Surtout, le G20 est la concrétisation du glissement du centre du monde, du milieu de l’océan Atlantique à l’Asie. Au moment où Donald Trump s’est lancé dans une guerre économique tous azimuts contre les nouvelles puissances du monde et en particulier contre la Chine, il a besoin de nouveaux alliés plus solides que sa cour occidentale habituelle. C’est pourquoi il aimerait attirer la Russie dans le G7, pensant l’éloigner ainsi de la Chine. On retrouve là la vieille politique prônée par Henri Kissinger sous l’administration Nixon, de jouer la Russie contre la Chine et réciproquement. Seulement, ces deux pays se sont maintenant rapprochés fortement et se considèrent mutuellement comme des alliés stratégiques. La coopération s’exprime dans de nombreux domaines, non seulement économiques, mais aussi politiques et militaires. La manœuvre grossière de Donald Trump ne fonctionnera évidemment pas. La politique à courte vue de la « position de force » évoquée plus haut a provoqué, en Russie, une réaction du type « nous sommes toujours ouverts à la discussion » tout aussi conventionnelle. « Vous faites semblant de vouloir négocier et nous faisons semblant de vous croire ». L’Alliance occidentale enfermée dans son arrogant complexe de supériorité ne voit pas l’ironie de ce propos, mais, ceux qui savent observer ont déjà compris que Vladimir Poutine ne reviendrait pas dans le G7.

Etant donnée l’hostilité permanente des Etats-Unis et de leurs alliés vis à vis de la Russie, il est inconcevable que Vladimir Poutine se détourne de Pékin pour un hochet tendu par Donald Trump.
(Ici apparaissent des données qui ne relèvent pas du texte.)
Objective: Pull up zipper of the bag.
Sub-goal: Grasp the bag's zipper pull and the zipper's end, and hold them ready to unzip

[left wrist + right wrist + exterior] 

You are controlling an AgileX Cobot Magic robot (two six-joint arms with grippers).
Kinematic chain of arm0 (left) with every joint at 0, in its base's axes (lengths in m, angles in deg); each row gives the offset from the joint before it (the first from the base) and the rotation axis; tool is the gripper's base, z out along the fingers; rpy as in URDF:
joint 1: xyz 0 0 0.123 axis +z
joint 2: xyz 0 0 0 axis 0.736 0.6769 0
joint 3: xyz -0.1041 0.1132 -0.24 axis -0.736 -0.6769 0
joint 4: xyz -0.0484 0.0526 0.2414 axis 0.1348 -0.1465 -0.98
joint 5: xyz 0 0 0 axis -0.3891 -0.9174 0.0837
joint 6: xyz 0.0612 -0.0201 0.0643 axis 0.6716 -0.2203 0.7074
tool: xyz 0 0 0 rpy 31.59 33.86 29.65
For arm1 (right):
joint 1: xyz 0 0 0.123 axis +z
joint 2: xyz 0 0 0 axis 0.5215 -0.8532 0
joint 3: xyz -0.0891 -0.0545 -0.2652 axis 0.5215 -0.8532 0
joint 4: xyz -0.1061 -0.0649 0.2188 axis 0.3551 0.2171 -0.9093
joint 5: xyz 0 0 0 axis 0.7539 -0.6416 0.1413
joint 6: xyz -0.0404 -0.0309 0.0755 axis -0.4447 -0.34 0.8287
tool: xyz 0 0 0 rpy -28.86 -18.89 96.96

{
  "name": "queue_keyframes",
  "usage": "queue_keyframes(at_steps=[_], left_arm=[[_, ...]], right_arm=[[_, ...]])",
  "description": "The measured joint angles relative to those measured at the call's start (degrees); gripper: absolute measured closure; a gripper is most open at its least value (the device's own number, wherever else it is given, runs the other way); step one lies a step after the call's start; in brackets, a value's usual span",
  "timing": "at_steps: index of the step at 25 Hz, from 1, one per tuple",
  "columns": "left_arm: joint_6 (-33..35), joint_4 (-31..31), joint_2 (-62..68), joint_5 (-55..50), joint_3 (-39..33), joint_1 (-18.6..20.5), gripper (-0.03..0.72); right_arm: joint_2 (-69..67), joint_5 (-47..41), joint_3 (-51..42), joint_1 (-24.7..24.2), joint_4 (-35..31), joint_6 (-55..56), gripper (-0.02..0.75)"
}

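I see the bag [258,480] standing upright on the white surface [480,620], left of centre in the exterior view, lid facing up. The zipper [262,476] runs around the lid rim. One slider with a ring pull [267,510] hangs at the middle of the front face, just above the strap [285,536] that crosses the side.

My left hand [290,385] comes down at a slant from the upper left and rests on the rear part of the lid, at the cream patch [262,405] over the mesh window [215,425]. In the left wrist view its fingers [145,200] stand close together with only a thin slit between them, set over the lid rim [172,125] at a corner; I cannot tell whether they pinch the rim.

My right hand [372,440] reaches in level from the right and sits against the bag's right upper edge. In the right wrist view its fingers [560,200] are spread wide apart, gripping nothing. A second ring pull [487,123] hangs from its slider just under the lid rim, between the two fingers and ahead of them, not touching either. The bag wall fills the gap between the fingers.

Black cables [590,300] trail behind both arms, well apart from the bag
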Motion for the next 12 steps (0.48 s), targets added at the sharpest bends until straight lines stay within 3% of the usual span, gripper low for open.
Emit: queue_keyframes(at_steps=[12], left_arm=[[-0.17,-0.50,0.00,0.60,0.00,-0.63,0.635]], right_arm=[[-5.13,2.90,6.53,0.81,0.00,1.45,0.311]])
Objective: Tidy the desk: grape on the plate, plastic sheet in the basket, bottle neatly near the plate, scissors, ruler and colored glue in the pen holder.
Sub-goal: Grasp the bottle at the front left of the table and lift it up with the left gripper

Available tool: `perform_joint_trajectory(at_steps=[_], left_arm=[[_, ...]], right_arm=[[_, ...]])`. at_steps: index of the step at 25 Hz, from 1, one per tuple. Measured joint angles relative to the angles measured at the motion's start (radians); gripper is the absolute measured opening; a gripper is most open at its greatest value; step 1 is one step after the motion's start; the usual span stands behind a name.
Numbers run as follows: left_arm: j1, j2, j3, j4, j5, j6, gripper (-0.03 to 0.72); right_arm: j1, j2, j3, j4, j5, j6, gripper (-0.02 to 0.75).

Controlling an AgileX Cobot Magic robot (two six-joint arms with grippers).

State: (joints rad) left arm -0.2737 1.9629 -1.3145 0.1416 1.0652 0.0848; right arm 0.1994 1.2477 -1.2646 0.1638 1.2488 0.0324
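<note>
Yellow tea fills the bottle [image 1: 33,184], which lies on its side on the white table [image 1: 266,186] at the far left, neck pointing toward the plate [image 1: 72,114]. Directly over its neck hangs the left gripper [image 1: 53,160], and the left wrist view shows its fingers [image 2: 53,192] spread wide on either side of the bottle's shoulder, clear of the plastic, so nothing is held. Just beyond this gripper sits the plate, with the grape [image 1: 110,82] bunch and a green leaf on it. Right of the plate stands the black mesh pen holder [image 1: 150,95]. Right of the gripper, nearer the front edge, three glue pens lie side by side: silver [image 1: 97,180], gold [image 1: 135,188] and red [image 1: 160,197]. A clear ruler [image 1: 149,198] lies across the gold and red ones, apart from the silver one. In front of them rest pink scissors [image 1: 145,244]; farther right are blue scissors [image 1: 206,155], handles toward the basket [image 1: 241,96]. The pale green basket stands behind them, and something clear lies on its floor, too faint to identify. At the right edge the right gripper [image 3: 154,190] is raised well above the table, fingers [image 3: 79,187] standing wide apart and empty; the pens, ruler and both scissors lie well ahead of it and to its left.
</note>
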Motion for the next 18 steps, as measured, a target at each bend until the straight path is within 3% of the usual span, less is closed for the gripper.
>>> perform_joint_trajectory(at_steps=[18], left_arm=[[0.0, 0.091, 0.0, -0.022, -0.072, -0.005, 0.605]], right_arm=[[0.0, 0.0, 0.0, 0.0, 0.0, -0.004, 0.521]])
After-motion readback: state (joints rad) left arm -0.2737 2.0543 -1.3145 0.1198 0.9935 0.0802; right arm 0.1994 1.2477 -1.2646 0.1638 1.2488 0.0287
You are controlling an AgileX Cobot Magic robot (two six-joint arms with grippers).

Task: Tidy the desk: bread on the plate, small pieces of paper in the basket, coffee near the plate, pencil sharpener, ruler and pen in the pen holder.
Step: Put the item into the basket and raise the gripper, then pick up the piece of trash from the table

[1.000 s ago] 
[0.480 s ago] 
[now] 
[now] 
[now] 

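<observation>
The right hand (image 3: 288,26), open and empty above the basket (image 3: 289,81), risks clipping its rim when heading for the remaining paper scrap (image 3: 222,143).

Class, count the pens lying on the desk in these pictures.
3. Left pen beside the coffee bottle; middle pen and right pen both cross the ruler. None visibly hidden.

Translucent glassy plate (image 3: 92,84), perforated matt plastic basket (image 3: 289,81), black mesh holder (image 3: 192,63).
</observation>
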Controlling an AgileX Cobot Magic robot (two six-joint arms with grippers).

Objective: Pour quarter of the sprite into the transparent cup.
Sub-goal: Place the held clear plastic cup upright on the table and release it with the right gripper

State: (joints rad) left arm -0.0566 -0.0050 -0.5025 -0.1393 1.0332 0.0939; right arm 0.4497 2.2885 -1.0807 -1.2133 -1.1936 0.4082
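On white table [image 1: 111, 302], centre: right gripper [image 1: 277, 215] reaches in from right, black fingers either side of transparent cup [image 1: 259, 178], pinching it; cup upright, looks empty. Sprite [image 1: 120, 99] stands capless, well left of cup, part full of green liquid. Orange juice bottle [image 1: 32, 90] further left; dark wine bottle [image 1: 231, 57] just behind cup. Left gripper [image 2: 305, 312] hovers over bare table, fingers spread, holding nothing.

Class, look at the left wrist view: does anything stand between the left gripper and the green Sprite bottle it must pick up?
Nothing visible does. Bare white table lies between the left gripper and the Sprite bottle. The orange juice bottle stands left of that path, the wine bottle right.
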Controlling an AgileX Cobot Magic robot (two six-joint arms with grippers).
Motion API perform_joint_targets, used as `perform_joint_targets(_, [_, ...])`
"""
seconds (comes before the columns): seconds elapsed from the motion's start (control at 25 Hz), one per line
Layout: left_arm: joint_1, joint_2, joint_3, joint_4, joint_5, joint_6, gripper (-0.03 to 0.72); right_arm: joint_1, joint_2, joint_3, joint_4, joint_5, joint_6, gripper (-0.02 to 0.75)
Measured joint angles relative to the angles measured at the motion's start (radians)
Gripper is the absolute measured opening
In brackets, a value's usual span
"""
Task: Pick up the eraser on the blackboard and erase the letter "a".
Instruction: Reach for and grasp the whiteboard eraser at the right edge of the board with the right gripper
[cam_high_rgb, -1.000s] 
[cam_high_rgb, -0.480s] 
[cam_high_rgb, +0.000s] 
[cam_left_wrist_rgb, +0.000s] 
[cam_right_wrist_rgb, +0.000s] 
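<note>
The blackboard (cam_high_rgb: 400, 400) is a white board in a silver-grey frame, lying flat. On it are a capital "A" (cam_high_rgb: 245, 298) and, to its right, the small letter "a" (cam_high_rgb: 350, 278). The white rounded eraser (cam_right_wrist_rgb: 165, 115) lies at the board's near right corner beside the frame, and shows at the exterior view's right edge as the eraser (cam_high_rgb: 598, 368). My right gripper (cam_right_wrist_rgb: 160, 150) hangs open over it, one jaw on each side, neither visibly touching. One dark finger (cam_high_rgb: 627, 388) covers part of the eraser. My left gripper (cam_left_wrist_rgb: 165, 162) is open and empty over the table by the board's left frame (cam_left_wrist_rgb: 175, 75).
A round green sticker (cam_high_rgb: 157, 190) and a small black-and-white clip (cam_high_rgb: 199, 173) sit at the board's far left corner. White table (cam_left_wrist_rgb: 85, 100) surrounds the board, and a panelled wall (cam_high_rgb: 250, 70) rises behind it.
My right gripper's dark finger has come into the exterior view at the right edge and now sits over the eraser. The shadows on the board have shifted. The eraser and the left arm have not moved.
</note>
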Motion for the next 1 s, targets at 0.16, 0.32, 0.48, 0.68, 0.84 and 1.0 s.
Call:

L’un des traits remarquables de son caractère est sa loyauté envers ses amis et envers les intérêts de son pays. D’autre part, la façon dont l’Alliance occidentale a tiré profit de la faiblesse de la Russie dans les années 90 dans différents domaines et en particulier en élargissant l’OTAN jusqu’aux frontières russes a déclenché chez lui une méfiance profonde vis à vis de l’Occident.

Le G7 a donc de bonnes chances de demeurer ce qu’il est depuis un certain nombre d’années déjà, le club des amis résiduels des USA.